Recent Advances in KAN-Based Numerical PDE Solvers

Le, Nhut Nam
Mar 30, 2026

Table of Contents

Kolmogorov-Arnold Networks (KANs), introduced in 2024, have rapidly become one of the most active frontiers in scientific machine learning for solving partial differential equations (PDEs) (Liu et al., 2024). Unlike Multi-Layer Perceptrons (MLPs), which apply fixed activation functions at nodes, KANs place learnable univariate activation functions on edges, grounded in the Kolmogorov-Arnold representation theorem: every continuous multivariate function can be expressed as a composition of univariate functions and summations. This structural difference gives KANs two key properties relevant to PDE numerics — higher interpretability and parameter efficiency — making them an appealing successor to MLP-based Physics-Informed Neural Networks (PINNs).

From 2024 through early 2026, researchers have published dozens of frameworks combining KANs with classical numerical concepts (spectral methods, operator learning, energy-stable time-stepping, neural operators) and targeting problems ranging from single PDEs to high-dimensional systems with hundreds of variables.

Overview #

The KAN-for-PDEs landscape organises into several interrelated research threads:

Physics-Informed KAN Frameworks (PIKANs / KINN) — direct replacements of MLP layers in PINNs with KAN layers, using strong, energy, and inverse PDE formulations.
Spectral-Basis and Wavelet-Enriched KANs — embedding orthogonal polynomial or wavelet bases to combat spectral bias.
KAN-Based Neural Operators — KAN sub-networks inside DeepONet, FNO, and pseudo-differential operator frameworks for learning PDE solution maps.
Time-Dependent and Evolutionary KANs — energy-stable schemes, KAN-ODEs, and moving-boundary solvers.
Discontinuities, Shock Waves, and Turbulence — specialised architectures for sharp transitions.
High-Dimensional PDEs — separable and tensor-product KAN surrogates scaling to hundreds of dimensions.
Data-Driven Discovery and Inverse Problems — interpretability-driven model identification.

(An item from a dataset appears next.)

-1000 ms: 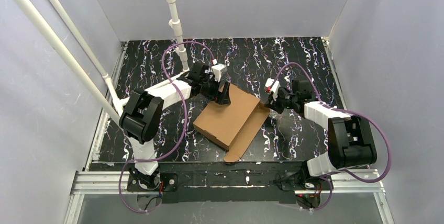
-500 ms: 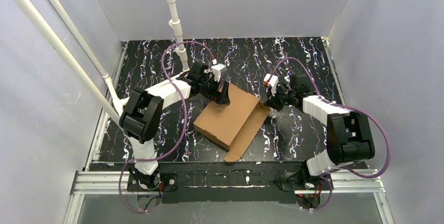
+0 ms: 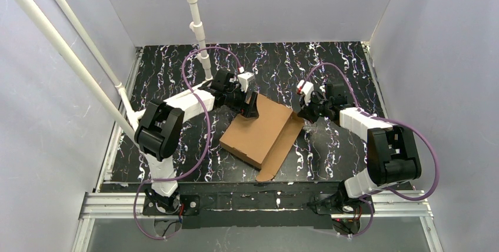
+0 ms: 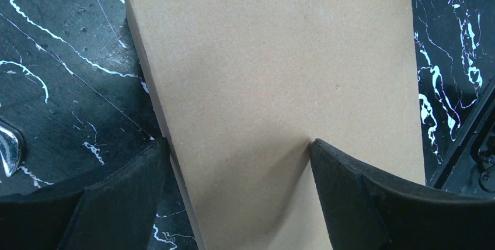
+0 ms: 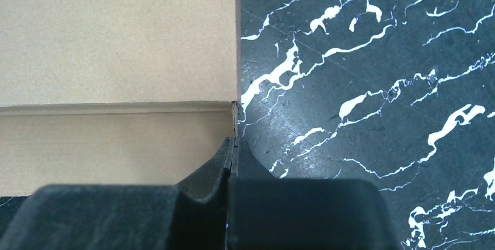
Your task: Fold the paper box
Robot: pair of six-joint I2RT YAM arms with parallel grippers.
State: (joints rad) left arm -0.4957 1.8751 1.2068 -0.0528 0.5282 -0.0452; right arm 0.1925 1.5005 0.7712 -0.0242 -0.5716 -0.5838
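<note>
Paper box side flap lifted since before; left pincer spread over corner, right pincer clenched at flap edge.

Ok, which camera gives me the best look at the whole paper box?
Top external: it shows the paper box whole, flat panel and near flap together. The left wrist view shows only part of one panel; the right wrist view, just a corner with a fold line.
</note>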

Architecture	Key Strength	Representative Work
KINN	Forward/inverse problems, strong/energy/inverse forms	Wang et al., 2024
ChebPIKAN	Fluid mechanics PDEs, orthogonal basis	Cui et al., 2024
KANO	Symbolic operator recovery, variable-coefficient PDEs	arXiv:2509.16825
EvoKAN	Long-horizon time evolution, energy stability	arXiv:2503.01618
Anant-KAN	High-dimensional PDEs (up to 300D)	arXiv:2505.03595
DPINN	Shock waves and discontinuities	arXiv:2507.08338

Background #

The Kolmogorov-Arnold Representation Theorem #

The theoretical foundation of KANs is the Kolmogorov-Arnold theorem: any continuous function $f: [0,1]^n \to \mathbb{R}$ can be written as

$$f(x_1, \ldots, x_n) = \sum_{q=0}^{2n} \Phi_q!\left(\sum_{p=1}^{n} \phi_{q,p}(x_p)\right),$$

where $\phi_{q,p}: [0,1] \to \mathbb{R}$ and $\Phi_q: \mathbb{R} \to \mathbb{R}$ are univariate continuous functions. In contrast to MLPs — where activations are fixed and weights are learned — KANs parameterise the activation functions themselves (typically as B-splines or orthogonal polynomials) on each edge of the network graph.

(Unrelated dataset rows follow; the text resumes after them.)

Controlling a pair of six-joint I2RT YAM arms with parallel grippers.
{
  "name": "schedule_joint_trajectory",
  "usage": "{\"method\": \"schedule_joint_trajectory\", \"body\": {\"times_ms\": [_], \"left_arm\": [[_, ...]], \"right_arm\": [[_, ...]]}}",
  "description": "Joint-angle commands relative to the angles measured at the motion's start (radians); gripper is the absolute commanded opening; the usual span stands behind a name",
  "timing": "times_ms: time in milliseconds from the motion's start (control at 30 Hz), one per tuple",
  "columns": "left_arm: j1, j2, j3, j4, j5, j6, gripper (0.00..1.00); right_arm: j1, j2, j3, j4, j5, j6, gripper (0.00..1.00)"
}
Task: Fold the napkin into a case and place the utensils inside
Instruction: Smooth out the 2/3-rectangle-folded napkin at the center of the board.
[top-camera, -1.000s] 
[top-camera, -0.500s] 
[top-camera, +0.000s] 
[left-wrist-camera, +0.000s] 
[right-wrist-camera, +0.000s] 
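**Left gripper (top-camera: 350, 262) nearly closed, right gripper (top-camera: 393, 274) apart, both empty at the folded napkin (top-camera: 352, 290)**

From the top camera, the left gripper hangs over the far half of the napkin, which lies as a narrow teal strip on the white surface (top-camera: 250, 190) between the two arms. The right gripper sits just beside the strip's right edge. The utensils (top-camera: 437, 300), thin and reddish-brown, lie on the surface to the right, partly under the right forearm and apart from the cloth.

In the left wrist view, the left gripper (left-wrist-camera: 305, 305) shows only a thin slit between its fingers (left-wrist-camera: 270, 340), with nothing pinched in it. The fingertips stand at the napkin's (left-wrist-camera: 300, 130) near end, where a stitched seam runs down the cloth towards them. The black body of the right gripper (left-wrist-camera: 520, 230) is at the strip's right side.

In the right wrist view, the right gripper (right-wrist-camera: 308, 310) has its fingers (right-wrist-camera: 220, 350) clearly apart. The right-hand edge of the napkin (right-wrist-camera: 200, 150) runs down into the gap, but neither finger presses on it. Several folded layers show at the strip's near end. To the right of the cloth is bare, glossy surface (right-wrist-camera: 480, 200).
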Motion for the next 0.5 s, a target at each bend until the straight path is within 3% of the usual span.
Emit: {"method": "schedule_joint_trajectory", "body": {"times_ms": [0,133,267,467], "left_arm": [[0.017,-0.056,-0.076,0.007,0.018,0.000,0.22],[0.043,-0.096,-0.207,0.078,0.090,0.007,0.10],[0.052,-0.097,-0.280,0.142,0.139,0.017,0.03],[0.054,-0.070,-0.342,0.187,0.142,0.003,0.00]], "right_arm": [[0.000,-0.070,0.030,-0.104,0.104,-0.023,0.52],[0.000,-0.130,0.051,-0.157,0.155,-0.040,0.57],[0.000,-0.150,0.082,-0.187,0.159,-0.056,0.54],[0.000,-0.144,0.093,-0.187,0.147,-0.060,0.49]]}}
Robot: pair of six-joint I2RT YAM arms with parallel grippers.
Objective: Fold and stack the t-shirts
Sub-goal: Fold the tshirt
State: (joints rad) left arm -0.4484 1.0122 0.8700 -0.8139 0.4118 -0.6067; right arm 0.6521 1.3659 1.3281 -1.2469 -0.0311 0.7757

Physics-Informed Neural Networks (PINNs) — The Starting Point #

PINNs (Raissi, Perdikaris, & Karniadakis, 2019) embed physical laws directly into the neural network loss function. For a PDE $\mathcal{N}[u] = f$ on domain $\Omega$ with boundary condition $\mathcal{B}[u] = g$ on $\partial\Omega$, the PINN loss is

$$\mathcal{L} = \underbrace{\frac{1}{N _r}\sum _{i=1}^{N _r}|\mathcal{N}[u _\theta](x _i)|^2} _{\text{PDE residual}} + \underbrace{\frac{1}{N _b}\sum _{j=1}^{N _b}|\mathcal{B}[u _\theta](x _j) - g(x _j)|^2} _{\text{boundary condition}}.$$

The substitution of MLP layers with KAN layers in this framework is the basic idea behind all PIKAN architectures.

Recent Developments #

1. Physics-Informed KAN Frameworks #

KINN — The Foundational Framework #

The Kolmogorov-Arnold-Informed Neural Network (KINN) is the primary physics-informed framework replacing MLP layers in PINNs with KAN layers (Wang et al., 2024). KINN supports three PDE formulations: the strong form (collocating the PDE residual directly), the energy form (minimising a variational energy functional), and the inverse form (recovering unknown parameters from observations).

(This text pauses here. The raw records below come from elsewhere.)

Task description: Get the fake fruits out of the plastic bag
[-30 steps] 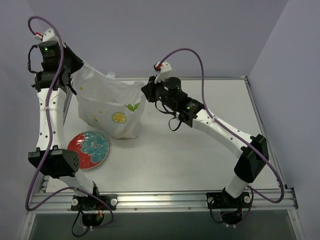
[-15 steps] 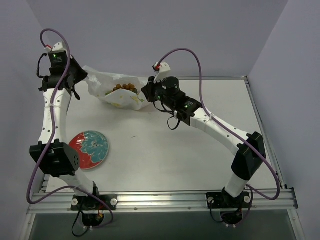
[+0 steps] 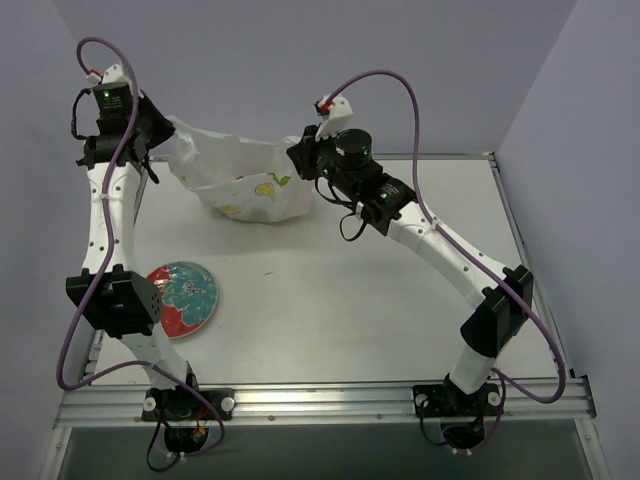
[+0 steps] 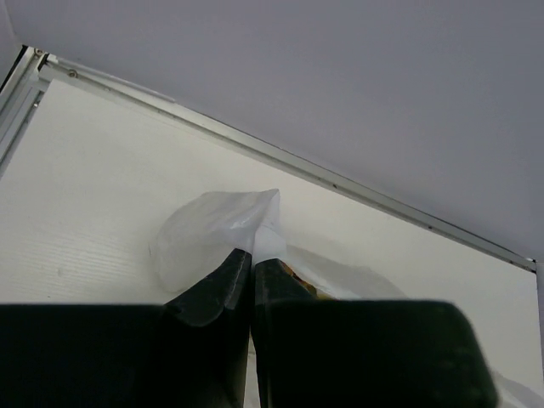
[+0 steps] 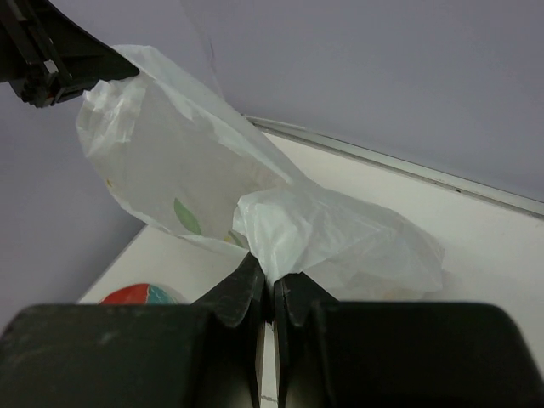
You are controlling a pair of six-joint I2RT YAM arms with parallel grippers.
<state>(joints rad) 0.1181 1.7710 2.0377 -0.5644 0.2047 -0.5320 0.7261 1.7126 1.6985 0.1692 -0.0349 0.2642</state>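
Observation:
The plastic bag (image 3: 245, 180), white and crinkled with yellow and green prints, hangs stretched between my two grippers above the back left of the table, its belly sagging onto the surface. My left gripper (image 3: 163, 137) is shut on the bag's left edge, and its wrist view shows the jaws (image 4: 252, 253) pinching a fold of the plastic bag (image 4: 208, 234). My right gripper (image 3: 297, 160) is shut on the right edge, where my right gripper (image 5: 272, 276) clamps a bunch of the plastic bag (image 5: 331, 234). The fake fruits are hidden inside; only an orange patch (image 4: 297, 274) shows through the film.
A round red-rimmed plate (image 3: 185, 297) with a teal floral centre lies at the front left, and the plate (image 5: 140, 295) peeks past my right fingers. The table's metal rim (image 3: 420, 157) runs along the back, with grey walls close behind and to the left.
The bag stood tall a second ago, then dropped low with its mouth open and fruits showing. Now both grippers hold it higher and tauter, and the fruits are covered.

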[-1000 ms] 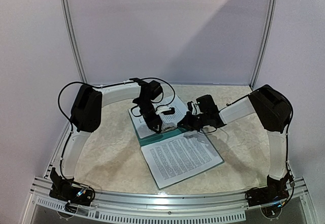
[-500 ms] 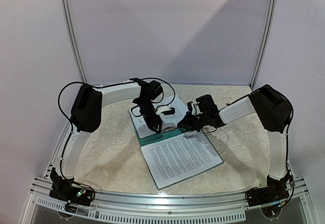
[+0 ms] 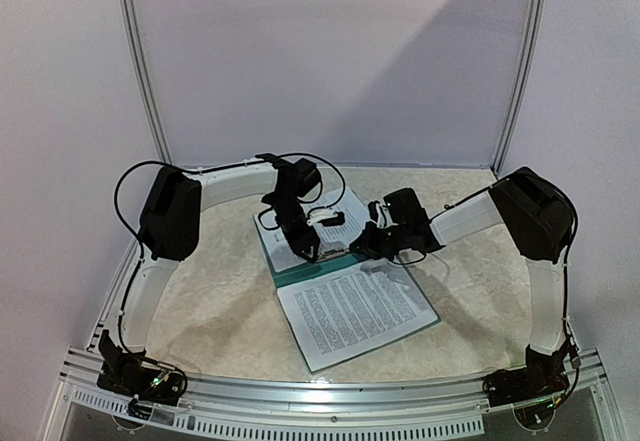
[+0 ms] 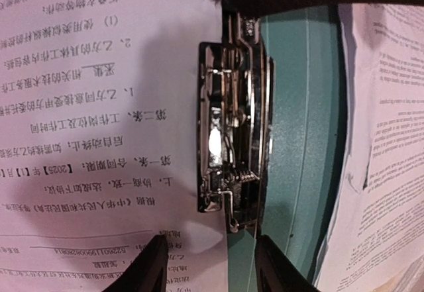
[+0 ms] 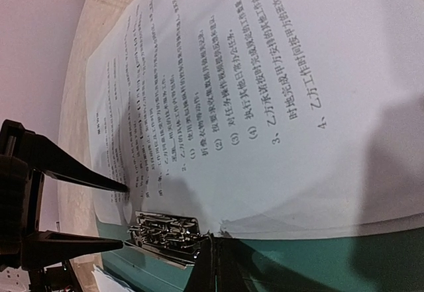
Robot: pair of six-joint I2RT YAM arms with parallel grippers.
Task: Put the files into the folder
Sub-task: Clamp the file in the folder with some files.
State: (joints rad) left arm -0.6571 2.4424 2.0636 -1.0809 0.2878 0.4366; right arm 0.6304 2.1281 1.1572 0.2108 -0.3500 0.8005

Systematic benchmarks demonstrate that KINN significantly outperforms MLP-based PINNs in accuracy and convergence speed for multi-scale problems, stress concentration, singularities, nonlinear hyperelasticity, and heterogeneous materials. The one domain where MLP remains competitive is complex geometry problems. Published in Computer Methods in Applied Mechanics and Engineering (2024), KINN has become the canonical reference for subsequent KAN-PDE research.

Chebyshev and Polynomial Basis PIKANs #

A major architectural refinement has been substituting B-spline basis functions with orthogonal polynomial bases. The ChebPIKAN model leverages orthogonality of Chebyshev polynomials and integrates physics-informed loss functions for fluid-mechanics PDEs including the Allen-Cahn, Burgers, Helmholtz, Kovasznay flow, cylinder wake flow, and cavity flow equations (Cui et al., 2024). ChebPIKAN significantly outperforms vanilla KAN by embedding essential physical information and alleviating overfitting.

The AC-PKAN (Attention-Enhanced Chebyshev PKAN) further addresses the rank collapse problem in Chebyshev-based KANs by integrating wavelet-activated MLPs with an internal attention mechanism, provably preserving a full-rank Jacobian and approximating PDEs of arbitrary order (arXiv:2505.08687). An external Residual Gradient Attention (RGA) mechanism dynamically re-weights individual loss terms based on gradient norms, stabilising training of stiff PDE systems.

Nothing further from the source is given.